Dataset entries:

== Segment start ==

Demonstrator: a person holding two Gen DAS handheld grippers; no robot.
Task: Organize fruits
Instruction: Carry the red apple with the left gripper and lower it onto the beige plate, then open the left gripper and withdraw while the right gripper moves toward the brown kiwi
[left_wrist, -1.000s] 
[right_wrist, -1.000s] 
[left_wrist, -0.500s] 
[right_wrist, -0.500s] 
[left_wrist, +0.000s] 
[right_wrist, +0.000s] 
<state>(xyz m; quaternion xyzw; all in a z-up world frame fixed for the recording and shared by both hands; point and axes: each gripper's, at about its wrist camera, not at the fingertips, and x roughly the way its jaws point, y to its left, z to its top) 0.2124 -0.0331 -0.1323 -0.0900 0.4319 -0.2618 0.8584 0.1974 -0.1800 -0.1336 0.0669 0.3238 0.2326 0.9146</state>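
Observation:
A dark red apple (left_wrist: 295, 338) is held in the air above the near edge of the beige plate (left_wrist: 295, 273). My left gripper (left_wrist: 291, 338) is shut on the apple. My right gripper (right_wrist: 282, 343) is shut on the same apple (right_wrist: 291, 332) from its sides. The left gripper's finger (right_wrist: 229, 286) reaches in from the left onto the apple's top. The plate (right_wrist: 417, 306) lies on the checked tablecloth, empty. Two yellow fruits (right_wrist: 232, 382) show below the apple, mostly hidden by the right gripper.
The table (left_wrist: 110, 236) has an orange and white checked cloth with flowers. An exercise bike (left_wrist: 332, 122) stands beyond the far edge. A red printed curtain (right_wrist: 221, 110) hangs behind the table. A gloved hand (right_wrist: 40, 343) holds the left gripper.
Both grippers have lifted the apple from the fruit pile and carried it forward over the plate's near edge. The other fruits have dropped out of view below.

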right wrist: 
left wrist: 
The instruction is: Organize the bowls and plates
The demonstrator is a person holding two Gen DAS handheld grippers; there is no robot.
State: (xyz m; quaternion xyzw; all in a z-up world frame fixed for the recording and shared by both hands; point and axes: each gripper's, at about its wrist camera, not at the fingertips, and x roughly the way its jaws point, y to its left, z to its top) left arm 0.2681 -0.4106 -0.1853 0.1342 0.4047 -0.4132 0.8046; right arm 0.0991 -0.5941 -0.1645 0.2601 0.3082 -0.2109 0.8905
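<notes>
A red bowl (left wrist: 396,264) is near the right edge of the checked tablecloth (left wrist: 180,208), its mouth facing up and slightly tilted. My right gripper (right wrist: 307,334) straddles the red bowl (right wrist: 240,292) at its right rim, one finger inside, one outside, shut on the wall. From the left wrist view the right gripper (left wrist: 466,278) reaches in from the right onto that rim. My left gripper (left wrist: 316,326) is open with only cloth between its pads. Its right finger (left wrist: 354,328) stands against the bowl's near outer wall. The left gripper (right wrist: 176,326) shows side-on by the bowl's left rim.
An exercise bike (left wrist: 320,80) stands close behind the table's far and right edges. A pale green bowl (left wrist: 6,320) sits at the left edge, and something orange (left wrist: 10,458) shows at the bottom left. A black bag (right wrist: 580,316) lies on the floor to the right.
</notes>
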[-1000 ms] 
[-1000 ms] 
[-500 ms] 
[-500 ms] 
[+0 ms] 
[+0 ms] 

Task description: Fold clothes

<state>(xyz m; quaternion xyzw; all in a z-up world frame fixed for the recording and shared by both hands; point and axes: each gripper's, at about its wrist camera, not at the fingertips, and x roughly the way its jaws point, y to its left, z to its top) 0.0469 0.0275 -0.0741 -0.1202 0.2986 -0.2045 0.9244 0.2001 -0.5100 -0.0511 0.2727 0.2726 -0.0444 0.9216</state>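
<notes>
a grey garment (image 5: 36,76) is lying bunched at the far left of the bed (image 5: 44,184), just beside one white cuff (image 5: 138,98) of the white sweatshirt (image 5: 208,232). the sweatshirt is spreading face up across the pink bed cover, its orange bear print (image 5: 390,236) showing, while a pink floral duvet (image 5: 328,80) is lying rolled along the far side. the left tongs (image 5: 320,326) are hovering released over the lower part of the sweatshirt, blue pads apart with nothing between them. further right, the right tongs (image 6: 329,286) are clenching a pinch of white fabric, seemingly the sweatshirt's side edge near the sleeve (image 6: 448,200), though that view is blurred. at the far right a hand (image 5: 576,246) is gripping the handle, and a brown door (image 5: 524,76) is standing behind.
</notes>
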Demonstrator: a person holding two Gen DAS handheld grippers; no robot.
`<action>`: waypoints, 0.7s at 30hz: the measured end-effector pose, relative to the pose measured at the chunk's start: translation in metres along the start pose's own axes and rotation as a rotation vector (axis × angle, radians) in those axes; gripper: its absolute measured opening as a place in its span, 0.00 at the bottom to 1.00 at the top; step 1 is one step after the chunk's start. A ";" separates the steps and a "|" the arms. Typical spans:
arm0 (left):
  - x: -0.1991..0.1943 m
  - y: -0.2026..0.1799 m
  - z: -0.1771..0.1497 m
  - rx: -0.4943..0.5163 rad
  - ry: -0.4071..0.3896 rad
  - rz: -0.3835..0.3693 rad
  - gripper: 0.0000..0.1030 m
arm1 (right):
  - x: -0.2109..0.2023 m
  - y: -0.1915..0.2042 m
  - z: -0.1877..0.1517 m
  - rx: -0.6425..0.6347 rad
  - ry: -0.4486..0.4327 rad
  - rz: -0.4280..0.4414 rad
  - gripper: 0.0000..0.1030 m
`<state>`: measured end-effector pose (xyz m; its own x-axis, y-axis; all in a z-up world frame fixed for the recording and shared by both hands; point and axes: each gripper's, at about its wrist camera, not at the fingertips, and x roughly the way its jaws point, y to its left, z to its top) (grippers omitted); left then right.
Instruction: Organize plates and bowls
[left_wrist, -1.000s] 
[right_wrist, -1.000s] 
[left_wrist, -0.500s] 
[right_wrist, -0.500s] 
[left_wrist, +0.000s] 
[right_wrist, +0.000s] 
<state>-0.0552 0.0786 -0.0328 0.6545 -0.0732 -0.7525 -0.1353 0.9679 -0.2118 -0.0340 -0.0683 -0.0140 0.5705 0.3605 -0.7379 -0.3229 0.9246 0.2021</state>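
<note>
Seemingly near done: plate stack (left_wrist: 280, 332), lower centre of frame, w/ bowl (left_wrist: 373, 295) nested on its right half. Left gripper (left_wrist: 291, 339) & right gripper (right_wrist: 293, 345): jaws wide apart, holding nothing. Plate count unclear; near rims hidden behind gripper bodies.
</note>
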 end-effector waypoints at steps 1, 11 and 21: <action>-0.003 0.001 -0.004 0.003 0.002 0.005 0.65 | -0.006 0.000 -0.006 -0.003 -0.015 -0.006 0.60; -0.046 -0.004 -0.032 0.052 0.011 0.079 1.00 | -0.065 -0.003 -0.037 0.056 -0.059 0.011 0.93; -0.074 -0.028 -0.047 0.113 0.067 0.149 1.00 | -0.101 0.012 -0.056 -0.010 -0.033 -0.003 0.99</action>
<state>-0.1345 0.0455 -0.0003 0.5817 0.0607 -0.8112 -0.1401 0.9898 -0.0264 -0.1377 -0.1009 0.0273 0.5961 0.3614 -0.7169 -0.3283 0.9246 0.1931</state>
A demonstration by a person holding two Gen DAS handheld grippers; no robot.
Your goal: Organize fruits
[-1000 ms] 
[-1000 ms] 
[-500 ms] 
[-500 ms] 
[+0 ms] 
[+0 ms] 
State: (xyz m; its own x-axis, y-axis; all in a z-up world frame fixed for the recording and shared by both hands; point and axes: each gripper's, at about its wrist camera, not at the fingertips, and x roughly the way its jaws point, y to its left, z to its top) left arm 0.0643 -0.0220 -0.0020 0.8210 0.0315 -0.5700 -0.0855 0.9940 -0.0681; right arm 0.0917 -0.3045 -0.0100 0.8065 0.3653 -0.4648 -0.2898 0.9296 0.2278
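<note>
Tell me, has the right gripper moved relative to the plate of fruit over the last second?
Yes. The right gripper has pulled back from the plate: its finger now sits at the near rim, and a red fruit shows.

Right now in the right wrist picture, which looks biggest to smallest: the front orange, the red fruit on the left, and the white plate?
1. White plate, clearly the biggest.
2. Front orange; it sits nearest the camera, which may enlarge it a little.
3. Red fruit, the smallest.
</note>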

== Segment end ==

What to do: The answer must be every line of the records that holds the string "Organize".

Reply to the exercise:
Task: Organize fruits
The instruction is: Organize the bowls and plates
Instruction: Organize plates and bowls
Your goal: Organize fruits

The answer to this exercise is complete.